I bid a lot of ultra low cost debit spreads, such that the fees increase the price a lot. Anybody know how to guarantee an order pays no fees (obviously by not taking the order)? thanks.
Check BOX Options Exchange (https://boxoptions.com/fee-schedule/). They have a pretty good fee schedule for spreads.
There's no free lunch. Every time you trade there is a marketplace operating that incurs expenses. If someone is offering free trades then they are running a strategy that simply hides their fees and their profits from you. It's always better to pay the fee, shop around and understand carefully the fee structure you are paying. That's called cutting out the middleman.
Your statement is far from the reality. For me the convenience that results from the firm receiving payment for order flow outweighs the possibility that routing the order to numerous venue and paying a commission before some potential benefits me over the time. I don't buy it. If you know Wall Street you would not trust Wall Street to route your benefit.
Your intuition is understandable but several months ago I wrote software to test this. I did pay a measurable and significant amount more for PFOF orders. The tests sent identical orders to TD and IB in separate execution threads so that they left my network within the same millisecond. TD is "free" and uses payment for order flow. At IB I used the default SmartRouter configuration and the tiered commission structure. All orders get routed directly to an exchange in that scenario. Every order executed cheaper at IB. The difference was anywhere from a few dollars to $130 more expensive with the "free" trades at TD. If you don't like the SmartRouter at IB you can configure it and even send directed orders that bypass it and go directly to the exchange, but most will simply be sent to NASDAQ or NYSE. The main thing you miss with PFOF is dark liquidity. You will find bids/offers inside NBBO at all the exchanges. There's a bunch of hidden orders plus all the partial lots that are not reported as part of NBBO.
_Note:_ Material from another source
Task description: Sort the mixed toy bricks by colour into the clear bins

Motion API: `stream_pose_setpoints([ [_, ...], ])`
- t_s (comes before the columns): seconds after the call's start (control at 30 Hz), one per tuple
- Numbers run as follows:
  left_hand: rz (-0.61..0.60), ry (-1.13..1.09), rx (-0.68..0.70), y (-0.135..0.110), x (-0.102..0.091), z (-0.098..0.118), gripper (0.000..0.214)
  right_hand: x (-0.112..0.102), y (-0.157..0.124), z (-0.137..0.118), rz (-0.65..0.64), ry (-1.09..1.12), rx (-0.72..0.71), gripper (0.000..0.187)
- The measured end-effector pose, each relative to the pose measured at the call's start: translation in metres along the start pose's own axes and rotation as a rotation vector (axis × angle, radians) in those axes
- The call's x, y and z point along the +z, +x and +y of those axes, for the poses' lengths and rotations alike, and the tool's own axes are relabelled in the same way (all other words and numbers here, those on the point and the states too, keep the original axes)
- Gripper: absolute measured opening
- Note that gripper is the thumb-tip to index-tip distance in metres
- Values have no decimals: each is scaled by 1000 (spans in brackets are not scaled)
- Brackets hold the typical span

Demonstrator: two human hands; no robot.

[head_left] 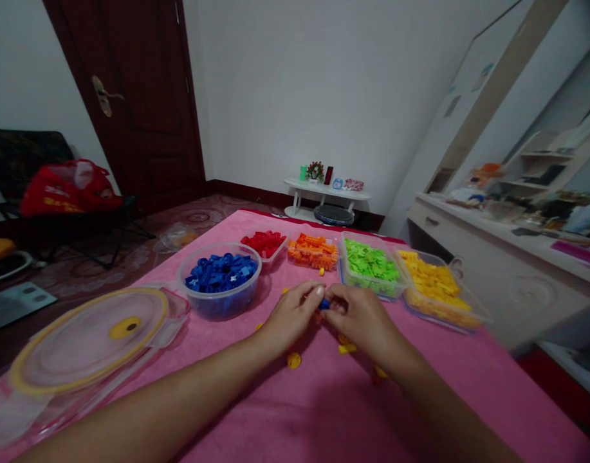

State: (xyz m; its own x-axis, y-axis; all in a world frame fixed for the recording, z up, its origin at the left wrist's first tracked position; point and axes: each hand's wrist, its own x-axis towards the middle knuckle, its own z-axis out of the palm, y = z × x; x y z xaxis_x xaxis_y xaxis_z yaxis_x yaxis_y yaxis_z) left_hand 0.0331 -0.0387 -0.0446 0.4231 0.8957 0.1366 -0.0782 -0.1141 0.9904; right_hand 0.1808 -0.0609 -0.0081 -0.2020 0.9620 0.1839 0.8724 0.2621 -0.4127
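Over the middle of the pink cloth, my left hand and my right hand meet with fingers bent. A small blue toy block shows between the fingertips of both hands, and a reddish-orange bit sits just under it, partly hidden. Both hands appear closed on the blue block. Loose yellow pieces lie around them: a round yellow piece below my left hand and a yellow block under my right hand. Another small yellow piece lies beyond the fingers.
Beyond my hands stand a round tub of blue blocks, then boxes of red blocks, orange blocks, green blocks and yellow blocks. Clear lids with yellow seals lie at left. A drawer cabinet stands right.
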Motion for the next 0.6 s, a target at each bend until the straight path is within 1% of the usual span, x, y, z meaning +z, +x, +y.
stream_pose_setpoints([
  [0.07, -102, -413, -307, 0, 3, 4, 42, 1, -1, -7, 47, 95, -55, 13],
  [0.1, -139, -579, -440, 1, 2, 7, 42, 1, -2, -9, 71, 130, -81, 15],
  [0.13, -153, -698, -531, 1, 1, 11, 39, 2, -3, -11, 102, 162, -103, 17],
  [0.17, -147, -762, -579, 2, -2, 15, 34, 2, -3, -11, 148, 194, -117, 18],
  [0.2, -129, -779, -590, 3, -6, 21, 28, 1, -3, -10, 199, 227, -120, 18],
  [0.3, -56, -659, -512, 6, -27, 47, 18, -3, 0, -3, 321, 293, -92, 15],
  [0.33, -29, -605, -448, 7, -36, 57, 18, -3, 2, 1, 332, 297, -82, 14],
  [0.4, 62, -437, -265, 10, -57, 74, 18, -1, 6, 9, 317, 285, -72, 13],
  [0.47, 170, -180, -66, 14, -79, 84, 23, 6, 9, 17, 276, 256, -69, 14],
  [0.5, 224, -18, 9, 15, -90, 86, 26, 10, 11, 21, 250, 239, -68, 15],
  [0.53, 267, 164, 63, 16, -100, 88, 30, 15, 12, 25, 221, 219, -67, 16],
  [0.6, 300, 568, 102, 18, -117, 88, 34, 24, 14, 31, 138, 156, -74, 21],
])
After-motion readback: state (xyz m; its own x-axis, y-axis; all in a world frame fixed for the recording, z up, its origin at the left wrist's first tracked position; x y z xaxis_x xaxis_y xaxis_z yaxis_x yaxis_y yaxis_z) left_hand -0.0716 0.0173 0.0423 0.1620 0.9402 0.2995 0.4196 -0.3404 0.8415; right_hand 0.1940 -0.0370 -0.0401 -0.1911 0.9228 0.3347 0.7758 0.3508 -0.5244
Thank you for sharing! Did you do this using MKT orders at both TD and IB? Was this done for US Equities?
My testing was done with US equities and marketable limit orders that filled immediately. Market orders entered on a retail trading platform by a customer frequently get converted to a marketable limit order by your broker as a means of limiting their risk. IB frequently simulates a market order by sending a marketable limit order to the exchange.
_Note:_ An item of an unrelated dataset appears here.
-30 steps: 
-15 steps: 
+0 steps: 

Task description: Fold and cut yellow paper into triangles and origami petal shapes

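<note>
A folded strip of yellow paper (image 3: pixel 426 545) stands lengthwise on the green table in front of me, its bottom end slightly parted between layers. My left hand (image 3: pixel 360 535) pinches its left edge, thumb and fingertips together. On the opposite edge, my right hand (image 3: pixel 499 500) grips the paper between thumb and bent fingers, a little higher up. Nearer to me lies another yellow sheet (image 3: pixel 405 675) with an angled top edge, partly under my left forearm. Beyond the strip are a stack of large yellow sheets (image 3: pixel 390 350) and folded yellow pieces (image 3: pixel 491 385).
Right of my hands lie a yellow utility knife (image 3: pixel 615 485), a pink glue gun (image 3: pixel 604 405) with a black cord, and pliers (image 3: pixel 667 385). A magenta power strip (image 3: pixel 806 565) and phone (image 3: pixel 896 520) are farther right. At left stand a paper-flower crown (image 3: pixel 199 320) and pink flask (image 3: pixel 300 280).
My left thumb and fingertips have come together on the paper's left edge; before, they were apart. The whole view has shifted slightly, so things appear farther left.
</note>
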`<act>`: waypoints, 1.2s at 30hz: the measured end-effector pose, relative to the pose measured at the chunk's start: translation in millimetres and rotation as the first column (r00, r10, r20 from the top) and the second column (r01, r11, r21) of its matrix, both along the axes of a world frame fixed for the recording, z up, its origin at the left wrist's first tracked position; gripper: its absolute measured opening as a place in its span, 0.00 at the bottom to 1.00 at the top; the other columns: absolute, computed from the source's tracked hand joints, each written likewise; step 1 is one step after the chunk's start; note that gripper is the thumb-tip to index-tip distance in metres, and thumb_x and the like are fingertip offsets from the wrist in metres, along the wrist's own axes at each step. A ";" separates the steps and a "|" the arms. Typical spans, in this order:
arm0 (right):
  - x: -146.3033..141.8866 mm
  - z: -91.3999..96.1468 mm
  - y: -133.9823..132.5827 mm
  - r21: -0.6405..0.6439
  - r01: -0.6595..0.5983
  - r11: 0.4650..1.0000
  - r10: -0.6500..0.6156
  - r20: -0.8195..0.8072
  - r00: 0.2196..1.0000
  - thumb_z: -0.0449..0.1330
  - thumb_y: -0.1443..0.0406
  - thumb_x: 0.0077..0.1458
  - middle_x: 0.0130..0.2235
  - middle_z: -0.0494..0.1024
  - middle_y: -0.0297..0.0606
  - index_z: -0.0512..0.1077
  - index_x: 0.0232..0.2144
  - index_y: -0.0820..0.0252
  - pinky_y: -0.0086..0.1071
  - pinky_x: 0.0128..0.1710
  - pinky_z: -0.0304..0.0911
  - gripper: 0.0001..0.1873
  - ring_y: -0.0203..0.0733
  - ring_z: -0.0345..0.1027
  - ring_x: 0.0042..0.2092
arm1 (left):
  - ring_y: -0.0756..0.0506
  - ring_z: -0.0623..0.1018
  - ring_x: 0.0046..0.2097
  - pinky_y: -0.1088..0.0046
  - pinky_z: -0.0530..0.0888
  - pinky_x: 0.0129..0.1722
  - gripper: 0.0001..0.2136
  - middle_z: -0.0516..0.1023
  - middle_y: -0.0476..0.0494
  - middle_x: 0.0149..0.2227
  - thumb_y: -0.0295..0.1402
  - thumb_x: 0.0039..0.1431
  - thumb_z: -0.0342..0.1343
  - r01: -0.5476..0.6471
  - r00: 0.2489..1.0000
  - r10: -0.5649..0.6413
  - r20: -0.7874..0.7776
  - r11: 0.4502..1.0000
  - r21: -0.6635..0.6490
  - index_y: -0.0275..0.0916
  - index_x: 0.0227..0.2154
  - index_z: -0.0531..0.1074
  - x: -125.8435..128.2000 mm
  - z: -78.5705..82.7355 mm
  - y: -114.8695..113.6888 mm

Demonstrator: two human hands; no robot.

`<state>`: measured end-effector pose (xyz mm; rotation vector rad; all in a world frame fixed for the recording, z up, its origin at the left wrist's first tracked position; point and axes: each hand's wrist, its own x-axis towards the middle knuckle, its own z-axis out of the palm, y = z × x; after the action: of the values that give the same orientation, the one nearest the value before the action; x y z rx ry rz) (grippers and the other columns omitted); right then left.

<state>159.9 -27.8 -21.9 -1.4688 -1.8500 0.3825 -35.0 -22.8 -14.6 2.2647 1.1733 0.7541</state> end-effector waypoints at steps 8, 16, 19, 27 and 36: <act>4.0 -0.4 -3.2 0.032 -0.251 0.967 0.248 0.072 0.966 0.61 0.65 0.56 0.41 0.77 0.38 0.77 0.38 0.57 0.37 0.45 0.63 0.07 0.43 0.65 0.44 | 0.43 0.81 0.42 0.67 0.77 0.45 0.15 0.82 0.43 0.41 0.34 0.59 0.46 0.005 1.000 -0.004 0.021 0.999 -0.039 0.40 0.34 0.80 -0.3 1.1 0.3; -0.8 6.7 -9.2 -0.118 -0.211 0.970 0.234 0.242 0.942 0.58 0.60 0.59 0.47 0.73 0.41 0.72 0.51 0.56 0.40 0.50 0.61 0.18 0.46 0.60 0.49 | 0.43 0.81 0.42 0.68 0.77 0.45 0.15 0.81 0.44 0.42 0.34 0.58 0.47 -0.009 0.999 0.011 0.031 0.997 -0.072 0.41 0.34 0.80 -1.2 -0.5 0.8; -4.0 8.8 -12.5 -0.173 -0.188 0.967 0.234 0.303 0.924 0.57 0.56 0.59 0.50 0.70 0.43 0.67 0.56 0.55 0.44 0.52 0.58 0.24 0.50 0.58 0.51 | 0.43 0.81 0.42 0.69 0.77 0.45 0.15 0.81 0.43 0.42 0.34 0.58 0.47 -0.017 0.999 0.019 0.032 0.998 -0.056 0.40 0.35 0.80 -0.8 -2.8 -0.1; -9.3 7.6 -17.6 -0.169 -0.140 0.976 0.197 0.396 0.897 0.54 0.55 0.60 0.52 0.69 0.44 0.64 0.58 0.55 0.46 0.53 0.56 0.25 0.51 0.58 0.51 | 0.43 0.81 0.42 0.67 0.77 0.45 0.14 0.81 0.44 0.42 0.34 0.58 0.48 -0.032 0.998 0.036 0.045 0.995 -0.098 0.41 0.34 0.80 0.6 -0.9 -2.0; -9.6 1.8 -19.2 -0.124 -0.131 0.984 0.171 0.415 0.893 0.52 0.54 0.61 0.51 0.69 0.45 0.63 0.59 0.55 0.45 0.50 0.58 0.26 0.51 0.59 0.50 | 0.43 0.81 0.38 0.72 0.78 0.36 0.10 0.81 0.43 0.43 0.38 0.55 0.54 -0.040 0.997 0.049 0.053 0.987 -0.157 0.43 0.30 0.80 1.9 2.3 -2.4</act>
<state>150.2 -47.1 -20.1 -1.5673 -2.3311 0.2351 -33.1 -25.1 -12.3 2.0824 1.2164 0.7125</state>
Your reply is based upon certain premises which are fiction in reality. The most obvious is that the rest of Wall Street is as honorable as IB and they are technologically on the same level IB, when it comes to routing orders. I don't trust Wall Street that the savings from their routing algos will result in a savings to me. Next I estimate that I would spend $200 to $ 400 in commissions daily at a commission firm. That means I start down $50,000 to $100000 on an annual basis. On top, psychologically, I cannot handle the situation, hoping that some clever routing is going to end up to my benefit.
1) All my trades and order fills were real. Nothing was simulated. 2) I don't trust IB either, which is why I tested them. 3) If you don't like their smart router you can send directed orders to your favorite exchange. The cost savings is not so much a factor of their router as it is the dark liquidity you pick up inside NBBO and outside NBBO if you are taking liquidity. 4) "Psychologically" you don't have to use or trust IB or their order router. You just trust the objective testing of reality. This isn't complicated. When you have a hypothesis you test it. That's the very foundation of science. Math, engineering and science have created far more wealth than Jedi mind tricks and unproven beliefs. btw, it would be very appropriate for you to question my results. That's also what science does. In that event you would devise your own objective test with measurable results and see if you can get a repeatable result that proves me wrong.